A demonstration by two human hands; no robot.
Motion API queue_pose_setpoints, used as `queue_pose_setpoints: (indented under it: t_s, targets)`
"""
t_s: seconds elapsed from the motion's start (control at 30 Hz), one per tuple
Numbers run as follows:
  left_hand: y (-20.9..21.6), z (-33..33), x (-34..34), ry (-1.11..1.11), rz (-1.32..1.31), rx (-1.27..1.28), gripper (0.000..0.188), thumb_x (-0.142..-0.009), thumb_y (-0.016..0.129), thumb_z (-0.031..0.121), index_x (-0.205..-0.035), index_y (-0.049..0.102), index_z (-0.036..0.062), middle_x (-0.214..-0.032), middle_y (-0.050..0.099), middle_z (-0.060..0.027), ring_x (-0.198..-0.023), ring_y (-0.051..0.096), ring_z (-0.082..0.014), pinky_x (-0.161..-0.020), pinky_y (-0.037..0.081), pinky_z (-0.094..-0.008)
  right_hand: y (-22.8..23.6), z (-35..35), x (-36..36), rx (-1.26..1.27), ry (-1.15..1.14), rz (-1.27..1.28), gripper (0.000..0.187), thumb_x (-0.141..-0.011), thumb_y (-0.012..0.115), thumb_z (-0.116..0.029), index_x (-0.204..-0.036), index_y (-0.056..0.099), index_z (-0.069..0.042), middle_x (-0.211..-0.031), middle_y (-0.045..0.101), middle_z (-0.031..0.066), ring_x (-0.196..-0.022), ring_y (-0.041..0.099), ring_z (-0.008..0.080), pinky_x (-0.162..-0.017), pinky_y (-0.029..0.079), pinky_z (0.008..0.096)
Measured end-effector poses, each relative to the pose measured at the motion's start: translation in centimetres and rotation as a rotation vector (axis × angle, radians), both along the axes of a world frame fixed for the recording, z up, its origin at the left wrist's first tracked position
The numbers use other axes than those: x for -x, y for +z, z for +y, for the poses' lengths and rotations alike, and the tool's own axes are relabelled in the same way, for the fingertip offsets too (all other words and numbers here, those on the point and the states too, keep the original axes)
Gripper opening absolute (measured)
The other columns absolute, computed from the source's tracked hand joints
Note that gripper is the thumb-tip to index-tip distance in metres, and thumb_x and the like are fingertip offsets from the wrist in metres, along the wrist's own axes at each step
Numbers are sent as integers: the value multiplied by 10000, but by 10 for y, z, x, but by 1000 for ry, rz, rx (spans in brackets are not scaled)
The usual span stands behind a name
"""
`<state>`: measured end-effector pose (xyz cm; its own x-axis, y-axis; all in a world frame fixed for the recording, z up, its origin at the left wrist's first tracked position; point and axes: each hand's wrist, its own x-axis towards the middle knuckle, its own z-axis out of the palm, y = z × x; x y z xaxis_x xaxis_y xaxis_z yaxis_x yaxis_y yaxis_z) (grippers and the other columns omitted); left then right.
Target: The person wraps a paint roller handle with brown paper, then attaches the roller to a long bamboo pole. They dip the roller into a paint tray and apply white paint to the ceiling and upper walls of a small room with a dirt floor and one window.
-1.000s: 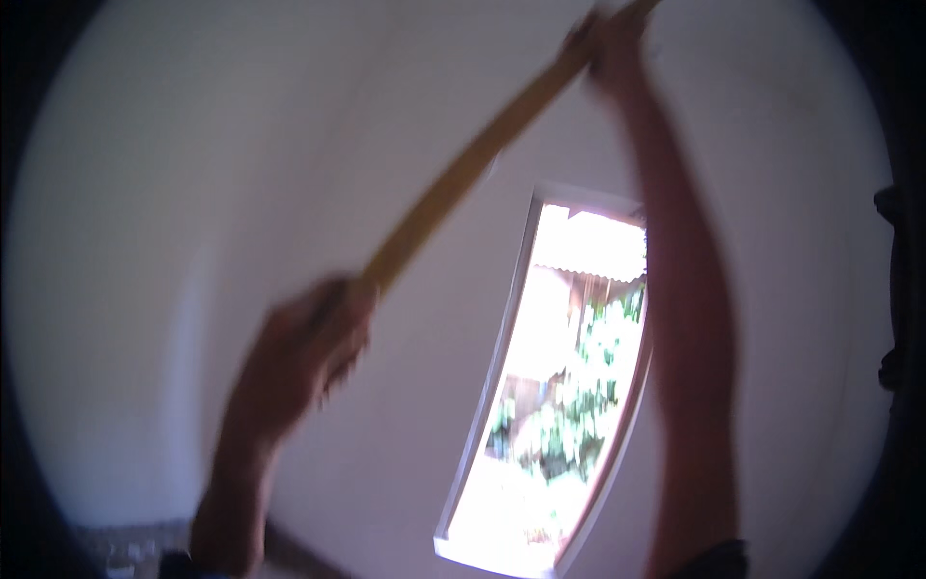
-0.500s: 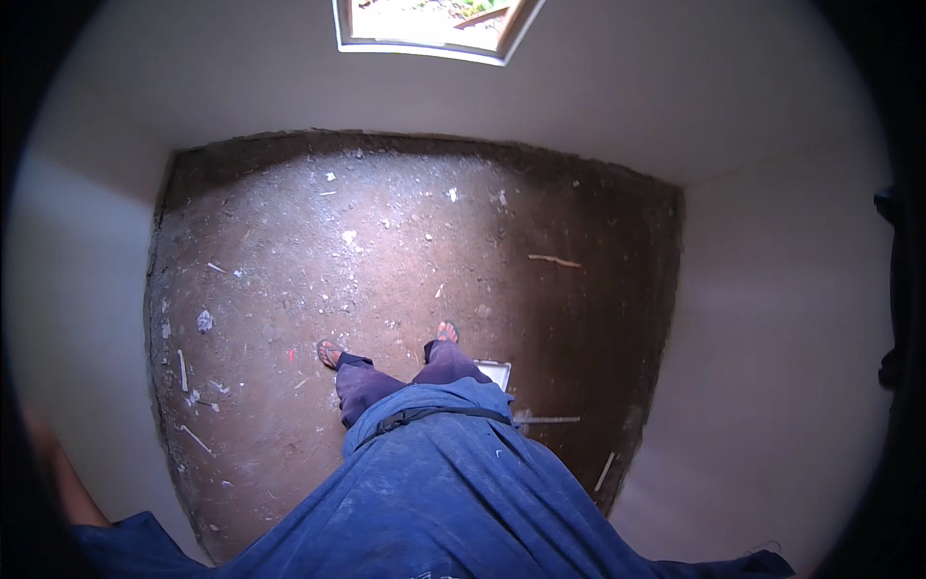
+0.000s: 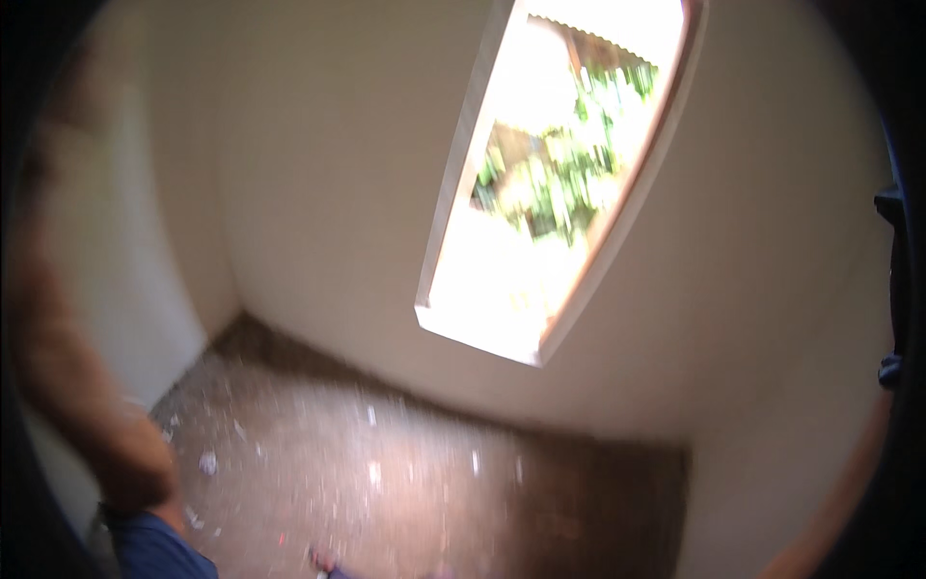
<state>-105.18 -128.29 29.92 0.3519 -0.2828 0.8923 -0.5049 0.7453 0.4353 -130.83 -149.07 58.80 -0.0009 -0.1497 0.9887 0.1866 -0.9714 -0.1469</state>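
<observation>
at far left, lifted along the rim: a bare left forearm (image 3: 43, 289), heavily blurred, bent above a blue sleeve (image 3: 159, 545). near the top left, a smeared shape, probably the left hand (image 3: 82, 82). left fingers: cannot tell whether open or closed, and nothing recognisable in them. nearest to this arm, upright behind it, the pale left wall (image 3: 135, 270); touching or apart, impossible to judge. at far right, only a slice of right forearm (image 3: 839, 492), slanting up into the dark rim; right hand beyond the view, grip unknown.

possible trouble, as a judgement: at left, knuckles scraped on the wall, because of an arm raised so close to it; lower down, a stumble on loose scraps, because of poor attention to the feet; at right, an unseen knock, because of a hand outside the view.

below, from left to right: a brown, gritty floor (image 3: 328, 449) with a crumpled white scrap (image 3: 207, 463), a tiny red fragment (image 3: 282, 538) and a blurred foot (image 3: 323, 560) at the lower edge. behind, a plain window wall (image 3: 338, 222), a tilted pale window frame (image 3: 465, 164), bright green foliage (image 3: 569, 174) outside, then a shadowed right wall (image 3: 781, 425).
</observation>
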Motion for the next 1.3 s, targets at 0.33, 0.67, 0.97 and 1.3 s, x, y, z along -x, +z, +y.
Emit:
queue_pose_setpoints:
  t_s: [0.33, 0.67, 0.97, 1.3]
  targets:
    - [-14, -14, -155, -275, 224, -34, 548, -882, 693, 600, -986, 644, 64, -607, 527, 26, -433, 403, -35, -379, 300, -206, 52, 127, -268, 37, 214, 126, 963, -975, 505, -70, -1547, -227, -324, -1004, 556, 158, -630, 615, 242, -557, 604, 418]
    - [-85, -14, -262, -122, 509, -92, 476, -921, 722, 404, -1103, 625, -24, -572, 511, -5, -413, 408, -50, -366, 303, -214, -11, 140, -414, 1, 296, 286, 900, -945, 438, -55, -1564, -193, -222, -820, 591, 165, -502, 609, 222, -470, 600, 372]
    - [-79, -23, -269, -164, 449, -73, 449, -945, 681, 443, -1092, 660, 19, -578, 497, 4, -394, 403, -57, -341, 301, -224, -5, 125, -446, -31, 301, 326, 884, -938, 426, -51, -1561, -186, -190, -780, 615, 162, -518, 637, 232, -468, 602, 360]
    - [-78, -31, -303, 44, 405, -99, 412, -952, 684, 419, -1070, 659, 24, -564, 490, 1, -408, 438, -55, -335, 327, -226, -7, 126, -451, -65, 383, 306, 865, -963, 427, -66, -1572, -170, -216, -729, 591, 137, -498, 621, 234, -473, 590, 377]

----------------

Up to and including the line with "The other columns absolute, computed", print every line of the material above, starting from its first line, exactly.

- Finished task -
A demonstration by two human hands; no robot.
Motion API queue_pose_setpoints, used as `queue_pose_setpoints: (indented under it: t_s, targets)`
"""
t_s: seconds elapsed from the motion's start (control at 30 Hz), one per tuple
Numbers run as follows:
  left_hand: y (-20.9..21.6), z (-33..33), x (-34..34), ry (-1.11..1.11), rz (-1.32..1.31), rx (-1.27..1.28), gripper (0.000..0.188), thumb_x (-0.142..-0.009), thumb_y (-0.016..0.129), thumb_z (-0.031..0.121), index_x (-0.205..-0.035), index_y (-0.049..0.102), index_z (-0.036..0.062), middle_x (-0.214..-0.032), middle_y (-0.050..0.099), middle_z (-0.060..0.027), ring_x (-0.198..-0.023), ring_y (-0.051..0.096), ring_z (-0.082..0.014), pinky_x (-0.161..-0.020), pinky_y (-0.037..0.081), pinky_z (-0.094..-0.008)
  right_hand: y (-22.8..23.6), z (-35..35), x (-36..36), rx (-1.26..1.27), ry (-1.15..1.14), rz (-1.27..1.28), gripper (0.000..0.187), thumb_x (-0.141..-0.011), thumb_y (-0.012..0.115), thumb_z (-0.116..0.029), index_x (-0.204..-0.036), index_y (-0.056..0.099), index_z (-0.069..0.042), middle_x (-0.211..-0.031), middle_y (-0.045..0.101), middle_z (-0.031..0.066), ring_x (-0.196..-0.022), ring_y (-0.041..0.099), ring_z (-0.008..0.080), pinky_x (-0.162..-0.017), pinky_y (-0.029..0.079), pinky_z (0.008..0.096)
Measured end-effector poses, each relative to the pose measured at the motion's start: translation in centimetres and rotation as a rotation vector (axis × angle, radians), both along the axes of a world frame fixed for the recording, z up, its origin at the left wrist's first tracked position
The numbers use other axes than those: x for -x, y for +z, z for +y, for the poses' lengths and rotations alike, and the tool's own axes are relabelled in the same way, for the fingertip offsets too (all other words and numbers here, those on the point and the states too, keep the original axes)
Gripper opening absolute (measured)
The other columns absolute, computed from the source's tracked hand joints

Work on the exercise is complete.